## Your instructions
Nothing in the data should be altered when it is repeated in full.

## Collected data
----

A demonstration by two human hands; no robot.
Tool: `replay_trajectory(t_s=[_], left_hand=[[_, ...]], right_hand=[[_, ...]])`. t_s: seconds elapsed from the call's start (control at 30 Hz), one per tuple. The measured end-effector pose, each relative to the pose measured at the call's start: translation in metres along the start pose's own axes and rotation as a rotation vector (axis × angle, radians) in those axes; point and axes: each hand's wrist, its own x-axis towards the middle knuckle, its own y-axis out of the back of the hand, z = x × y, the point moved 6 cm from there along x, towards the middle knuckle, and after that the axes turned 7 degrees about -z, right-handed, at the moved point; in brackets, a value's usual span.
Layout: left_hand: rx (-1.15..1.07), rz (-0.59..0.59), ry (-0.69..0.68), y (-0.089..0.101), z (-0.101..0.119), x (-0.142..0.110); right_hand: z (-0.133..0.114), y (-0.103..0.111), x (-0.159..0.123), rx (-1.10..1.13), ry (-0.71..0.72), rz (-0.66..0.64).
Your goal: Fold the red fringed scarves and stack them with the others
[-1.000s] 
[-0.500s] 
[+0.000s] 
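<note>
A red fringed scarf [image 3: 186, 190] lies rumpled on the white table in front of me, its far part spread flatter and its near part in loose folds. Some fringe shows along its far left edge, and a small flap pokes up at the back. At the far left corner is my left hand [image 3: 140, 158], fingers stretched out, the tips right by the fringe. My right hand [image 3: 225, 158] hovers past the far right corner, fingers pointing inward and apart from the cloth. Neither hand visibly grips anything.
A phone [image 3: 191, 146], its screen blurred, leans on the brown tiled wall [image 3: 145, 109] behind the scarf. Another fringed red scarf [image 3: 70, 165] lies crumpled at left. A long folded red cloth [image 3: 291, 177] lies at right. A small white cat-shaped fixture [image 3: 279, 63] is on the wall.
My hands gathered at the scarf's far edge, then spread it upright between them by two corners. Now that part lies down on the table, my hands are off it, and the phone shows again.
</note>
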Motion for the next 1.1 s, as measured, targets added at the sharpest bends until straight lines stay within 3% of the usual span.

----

## Answer to this exercise
A demonstration by two human hands; no robot.
Tool: `replay_trajectory(t_s=[_], left_hand=[[_, ...]], right_hand=[[_, ...]])`. t_s: seconds elapsed from the call's start (control at 30 Hz), one per tuple. The measured end-effector pose, each relative to the pose measured at the call's start: translation in metres along the start pose's own axes and rotation as a rotation vector (axis × angle, radians) in those axes; point and axes: each hand's wrist, its own x-axis towards the middle knuckle, its own y-axis out of the back of the hand, z = x × y, the point moved 6 cm from there along x, towards the middle knuckle, and after that the axes turned 7 degrees about -z, right-handed, at the moved point; in brackets, a value's usual span.
Layout: left_hand: rx (-1.15..1.07), rz (-0.59..0.59), ry (-0.69..0.68), y (-0.089..0.101), z (-0.101..0.119), x (-0.142..0.110); right_hand: z (-0.133..0.114), y (-0.103..0.111), x (-0.159..0.123), rx (-1.10..1.13), ry (-0.71..0.72), rz (-0.66..0.64).
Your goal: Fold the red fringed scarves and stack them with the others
[-1.000s] 
[-0.500s] 
[+0.000s] 
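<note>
A red fringed scarf [image 3: 186, 190] lies rumpled on the white table in front of me, its far part spread flatter and its near part in loose folds. Some fringe shows along its far left edge, and a small flap pokes up at the back. At the far left corner is my left hand [image 3: 140, 158], fingers stretched out, the tips right by the fringe. My right hand [image 3: 225, 158] hovers past the far right corner, fingers pointing inward and apart from the cloth. Neither hand visibly grips anything.
A phone [image 3: 191, 146], its screen blurred, leans on the brown tiled wall [image 3: 145, 109] behind the scarf. Another fringed red scarf [image 3: 70, 165] lies crumpled at left. A long folded red cloth [image 3: 291, 177] lies at right. A small white cat-shaped fixture [image 3: 279, 63] is on the wall.
My hands gathered at the scarf's far edge, then spread it upright between them by two corners. Now that part lies down on the table, my hands are off it, and the phone shows again.
</note>
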Motion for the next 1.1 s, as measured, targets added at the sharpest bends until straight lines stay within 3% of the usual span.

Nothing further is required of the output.